There were memories in the wrinkles of the velvet—well, not memories exactly. Half-memories, images and glimpses and smells. Two decades of gimlets and bad decisions and a few teeth and a trio of cross-country moves. What was the place? It was Huggy Bear’s on Thursdays, when they played disco for a majority black clientele, but on most nights it was just The Bank. A real bank, in the sepia-toned days when great-grandma worked in an Orchard Street sweatshop, a goth/darkwave club now.

No, not now. Then. Then Adam was just another baby bat, because eyeliner and bad music is what nerds thought cool was. And everyone in New York’s goth scene was at least bi, or at least self-identified as bi despite never sucking a cock or doing more than kissing another girl on the dancefloor. So it was something to do.

Was it New Year’s Eve? Couldn’t have been…no, it must have been. What was his name? Adam remembered everything about the man from Poe’s house, how he kissed with his eyes wide open and searching, his snickering during the long subway trip up to the Bronx, how his breath somehow didn’t steam out of his mouth on the walk through the park, but what the hell was his name? Something old. Maybe, Josef with an f but it’s not like Adam asked for an ID or saw a pile of junk mail for the park ranger on the old cottage’s stoop.

“I need your assistance,” Josef—that was good enough a guess for now—had said. He was tall and dark and thin and shined somehow under the lights of the nightclub, like a crane that had pulled itself out of an oil spill.
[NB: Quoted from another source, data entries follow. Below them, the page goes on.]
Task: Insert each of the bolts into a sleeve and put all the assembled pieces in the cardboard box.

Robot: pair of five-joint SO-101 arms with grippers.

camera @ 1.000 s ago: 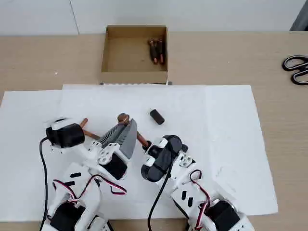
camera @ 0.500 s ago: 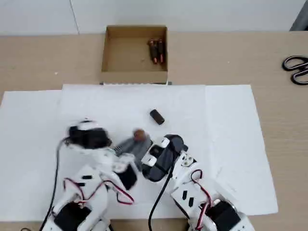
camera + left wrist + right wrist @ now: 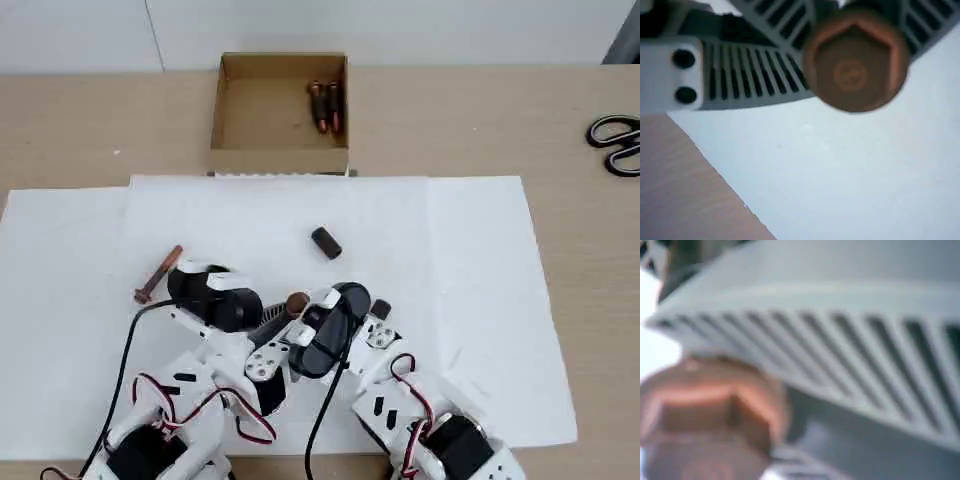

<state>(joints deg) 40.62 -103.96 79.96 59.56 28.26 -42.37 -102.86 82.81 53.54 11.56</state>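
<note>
My left gripper is shut on a copper bolt, low on the white paper. In the left wrist view the bolt's hex head sits between the grey ribbed fingers. My right gripper is right beside that bolt head, and in the right wrist view the bolt head is very close under a ribbed grey finger. A second bolt lies loose on the paper to the left. A black sleeve lies alone near the paper's middle. The cardboard box holds two assembled pieces.
White paper covers the middle of the wooden table. Scissors lie at the far right edge. The box stands just beyond the paper's far edge. Both arm bases crowd the near edge.
My left arm swung right with its bolt, bringing the head next to my right gripper and uncovering the loose bolt on the left. The right arm shifted only slightly.
</note>
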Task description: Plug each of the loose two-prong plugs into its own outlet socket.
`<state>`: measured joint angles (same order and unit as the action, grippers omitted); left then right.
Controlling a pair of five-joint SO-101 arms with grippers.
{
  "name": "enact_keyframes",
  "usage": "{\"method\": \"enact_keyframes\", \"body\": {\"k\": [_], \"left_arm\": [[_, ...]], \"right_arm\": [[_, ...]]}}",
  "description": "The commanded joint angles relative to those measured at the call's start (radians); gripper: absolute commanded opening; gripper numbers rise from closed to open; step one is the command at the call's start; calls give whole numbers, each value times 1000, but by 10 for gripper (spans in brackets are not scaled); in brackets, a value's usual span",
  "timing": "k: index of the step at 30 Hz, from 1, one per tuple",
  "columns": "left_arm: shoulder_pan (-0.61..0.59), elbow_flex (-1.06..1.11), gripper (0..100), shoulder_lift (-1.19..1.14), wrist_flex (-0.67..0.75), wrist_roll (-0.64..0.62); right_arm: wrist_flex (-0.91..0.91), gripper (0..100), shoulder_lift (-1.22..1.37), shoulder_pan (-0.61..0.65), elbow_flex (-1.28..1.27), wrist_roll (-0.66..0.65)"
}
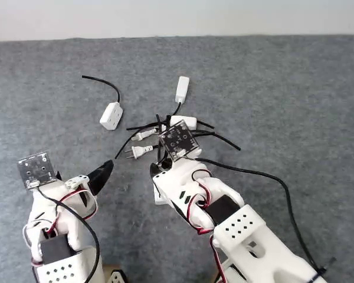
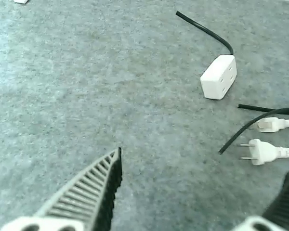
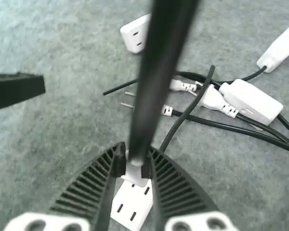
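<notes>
My right gripper [image 3: 133, 156] is shut on the cable end of a white outlet socket [image 3: 132, 204], whose black cable [image 3: 159, 62] rises toward the camera. Two loose two-prong plugs [image 1: 143, 151] [image 1: 144, 135] lie just beyond it on the grey carpet. Farther off, a plug [image 3: 212, 98] sits against another white socket [image 3: 253, 101]. A free socket [image 1: 111, 115] lies to the left, and a slim one [image 1: 182, 88] at the back. My left gripper [image 2: 192, 192] hangs open above bare carpet, short of the nearer plug [image 2: 262, 151] and the free socket [image 2: 219, 77].
Black cables [image 1: 218, 138] tangle around the plugs and the middle socket, and one long cable [image 1: 271, 177] runs off to the right front. Grey carpet [image 1: 283, 88] stretches open to the right and far left. The left arm's finger [image 3: 14, 89] shows nearby.
</notes>
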<state>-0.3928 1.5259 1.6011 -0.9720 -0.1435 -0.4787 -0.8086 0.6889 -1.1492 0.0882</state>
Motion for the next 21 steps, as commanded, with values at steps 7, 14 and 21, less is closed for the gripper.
{"method": "enact_keyframes", "body": {"k": [7, 14, 21], "left_arm": [[-3, 7, 468, 15, 2, -2], [-2, 7, 468, 15, 2, 8], [-2, 8, 468, 15, 0, 31]], "right_arm": [[77, 8, 145, -15, 38, 17], [81, 8, 160, -35, 40, 17], [77, 8, 165, -67, 38, 12]]}}
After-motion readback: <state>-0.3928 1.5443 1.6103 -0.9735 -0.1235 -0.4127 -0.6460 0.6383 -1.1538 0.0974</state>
“Hmm,” Adam said, his lip still on the rim of his glass.

Josef leaned in and shouted into Adam’s ear to be heard over the music. “I’ve seen you here before. I want you come home with me. I’ve met many people in my time in this city. To put it delicately, I’ve seen the inside of many tastefully decorated apartments.” His breath smelled of cloves, which Adam liked then, and still liked now. Now, in the present, he brought the shirt to his face and hunted for a whiff. Nothing but dust and the scent of cardboard.

That night, Adam felt sweaty, very suddenly, and itchy. But he stood on his toes and, for a moment concerned about his own breath, shouted back, “You sound like a serial killer. It’s not as enticing as you think!”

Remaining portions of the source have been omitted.